The Elder Scrolls: Fate of Tamriel
- Overcome: You don’t really use Notice to overcome obstacles too often but when you do it’s used in a reactive way: noticing something in a scene, hearing a faint sound, spotting the concealed wand in that guy’s waistband.
Note that this isn’t license for GMs to call for Notice rolls left and right to see how generally observant the players’ characters are; that’s boring. Instead, call for Notice rolls when succeeding would result in something interesting happening and when failure would result in something just as interesting happening.
- Create an Advantage: You use Notice to create aspects based on direct observation – looking over a room for details that stand out, finding an escape route in a debris-filled building, noticing someone sticking out in a crowd, etc. When you’re watching people, Notice can tell you what’s going on with them externally; for internal changes, see Empathy. You might also use Notice to declare that your character spots something that you can use to your advantage in a situation, such as a convenient Escape Route when you’re trying to get out of a building, or a Subtle Weakness in the enemy’s line of defense.

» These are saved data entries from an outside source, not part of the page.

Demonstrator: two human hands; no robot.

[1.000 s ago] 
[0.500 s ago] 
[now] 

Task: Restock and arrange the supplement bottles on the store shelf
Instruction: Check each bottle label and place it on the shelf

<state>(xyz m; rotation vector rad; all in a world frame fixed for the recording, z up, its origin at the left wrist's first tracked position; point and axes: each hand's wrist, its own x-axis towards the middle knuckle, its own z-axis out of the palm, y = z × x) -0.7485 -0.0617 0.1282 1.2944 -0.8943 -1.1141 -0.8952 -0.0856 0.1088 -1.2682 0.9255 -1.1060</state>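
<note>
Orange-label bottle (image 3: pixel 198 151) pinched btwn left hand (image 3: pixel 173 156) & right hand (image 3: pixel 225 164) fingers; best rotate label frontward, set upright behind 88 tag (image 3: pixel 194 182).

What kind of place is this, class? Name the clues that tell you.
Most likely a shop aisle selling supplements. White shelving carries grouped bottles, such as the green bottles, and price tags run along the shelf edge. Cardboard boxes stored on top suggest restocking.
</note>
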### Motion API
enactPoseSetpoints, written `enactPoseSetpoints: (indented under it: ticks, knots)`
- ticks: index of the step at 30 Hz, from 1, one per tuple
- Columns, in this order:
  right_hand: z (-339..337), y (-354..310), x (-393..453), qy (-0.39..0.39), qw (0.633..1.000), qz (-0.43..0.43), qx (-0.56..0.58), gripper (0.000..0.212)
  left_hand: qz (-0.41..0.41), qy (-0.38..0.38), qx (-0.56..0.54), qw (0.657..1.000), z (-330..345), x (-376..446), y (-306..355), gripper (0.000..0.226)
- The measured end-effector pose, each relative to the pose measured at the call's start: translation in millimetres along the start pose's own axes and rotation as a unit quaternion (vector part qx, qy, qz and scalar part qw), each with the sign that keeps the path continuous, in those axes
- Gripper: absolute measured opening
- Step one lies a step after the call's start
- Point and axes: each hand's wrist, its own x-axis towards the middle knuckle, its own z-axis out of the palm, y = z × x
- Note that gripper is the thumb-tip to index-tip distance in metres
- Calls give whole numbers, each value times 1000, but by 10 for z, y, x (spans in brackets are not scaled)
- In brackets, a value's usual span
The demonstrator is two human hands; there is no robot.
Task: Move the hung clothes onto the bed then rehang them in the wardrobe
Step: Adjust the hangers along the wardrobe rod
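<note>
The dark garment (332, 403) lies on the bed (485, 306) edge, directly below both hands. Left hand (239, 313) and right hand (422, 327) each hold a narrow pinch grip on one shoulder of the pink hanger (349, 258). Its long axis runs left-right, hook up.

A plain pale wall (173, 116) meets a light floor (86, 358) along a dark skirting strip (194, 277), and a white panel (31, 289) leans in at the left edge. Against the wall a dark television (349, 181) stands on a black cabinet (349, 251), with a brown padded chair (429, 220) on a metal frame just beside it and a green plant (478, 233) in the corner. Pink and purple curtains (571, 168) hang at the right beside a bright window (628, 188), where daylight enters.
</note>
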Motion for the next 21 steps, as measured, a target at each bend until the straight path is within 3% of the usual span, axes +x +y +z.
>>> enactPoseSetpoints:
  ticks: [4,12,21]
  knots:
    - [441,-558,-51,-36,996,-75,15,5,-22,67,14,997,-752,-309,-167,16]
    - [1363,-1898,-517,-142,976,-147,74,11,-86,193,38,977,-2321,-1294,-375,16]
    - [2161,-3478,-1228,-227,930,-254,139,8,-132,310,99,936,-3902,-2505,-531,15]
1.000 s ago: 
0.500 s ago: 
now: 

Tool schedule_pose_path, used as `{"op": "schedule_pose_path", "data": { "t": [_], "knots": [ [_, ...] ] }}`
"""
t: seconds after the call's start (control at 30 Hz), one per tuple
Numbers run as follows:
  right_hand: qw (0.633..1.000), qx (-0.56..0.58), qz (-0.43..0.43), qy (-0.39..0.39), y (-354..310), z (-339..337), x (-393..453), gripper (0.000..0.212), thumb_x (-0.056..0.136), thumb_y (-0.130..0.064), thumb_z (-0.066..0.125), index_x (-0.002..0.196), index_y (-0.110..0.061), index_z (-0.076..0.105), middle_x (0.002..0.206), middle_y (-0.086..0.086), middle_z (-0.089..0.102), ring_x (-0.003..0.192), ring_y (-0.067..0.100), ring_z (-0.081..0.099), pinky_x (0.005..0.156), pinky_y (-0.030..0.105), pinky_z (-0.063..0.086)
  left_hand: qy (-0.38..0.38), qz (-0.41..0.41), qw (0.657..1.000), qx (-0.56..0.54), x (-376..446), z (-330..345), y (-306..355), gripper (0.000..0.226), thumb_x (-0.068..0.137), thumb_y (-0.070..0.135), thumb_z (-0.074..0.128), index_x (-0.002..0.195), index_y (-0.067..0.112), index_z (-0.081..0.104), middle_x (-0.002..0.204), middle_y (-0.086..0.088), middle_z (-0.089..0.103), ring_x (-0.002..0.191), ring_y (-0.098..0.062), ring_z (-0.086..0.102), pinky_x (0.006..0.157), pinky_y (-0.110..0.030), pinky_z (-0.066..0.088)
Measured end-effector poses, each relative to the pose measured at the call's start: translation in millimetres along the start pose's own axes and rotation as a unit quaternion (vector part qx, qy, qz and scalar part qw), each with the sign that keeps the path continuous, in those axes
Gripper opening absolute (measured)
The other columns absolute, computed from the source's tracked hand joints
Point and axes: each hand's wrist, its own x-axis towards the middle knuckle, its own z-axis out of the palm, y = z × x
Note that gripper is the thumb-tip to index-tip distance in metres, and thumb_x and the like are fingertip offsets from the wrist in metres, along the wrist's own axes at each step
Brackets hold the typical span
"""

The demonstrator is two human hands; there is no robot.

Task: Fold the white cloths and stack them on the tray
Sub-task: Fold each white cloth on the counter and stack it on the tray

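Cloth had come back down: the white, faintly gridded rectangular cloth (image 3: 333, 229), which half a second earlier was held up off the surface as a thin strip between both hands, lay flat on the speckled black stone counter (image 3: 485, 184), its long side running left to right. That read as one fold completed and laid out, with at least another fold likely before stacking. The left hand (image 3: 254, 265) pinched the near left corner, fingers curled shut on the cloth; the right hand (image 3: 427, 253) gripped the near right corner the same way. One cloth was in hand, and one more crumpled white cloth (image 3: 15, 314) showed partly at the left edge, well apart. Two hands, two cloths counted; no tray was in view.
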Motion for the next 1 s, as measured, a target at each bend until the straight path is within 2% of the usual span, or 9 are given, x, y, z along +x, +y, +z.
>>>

For example, if you’re in a barroom brawl you could make a Notice roll to say that you spot a puddle on the floor, right next to your opponent’s feet, that could cause him to slip.
- Attack: Notice isn’t used to attack.
- Defend: You can use Notice to defend against any uses of Stealth to try and get the drop on you or ambush you, or to discover that you’re being observed.
- Body Language Reader – You can use Notice in place of Empathy to learn the aspects of a target through observation.
- Danger Sense – You have an almost preternatural capacity for detecting danger. Your Notice skill works unimpeded by conditions like total concealment, darkness, or other sensory impairments in situations where someone or something intends to harm you.
- Keen Hearing – +2 on Notice rolls made to detect sounds.
- Reactive Shot – You can use Notice instead of Shoot to make quick, reactive shots that don’t involve a lot of aiming. However, because you’re having a knee-jerk reaction, you’re not allowed to concretely identify your target before using this stunt. So, for example, you might be able to shoot at someone you see moving in the bushes with this stunt, but you won’t be able to tell if it’s friend or foe before you pull the trigger. Choose carefully!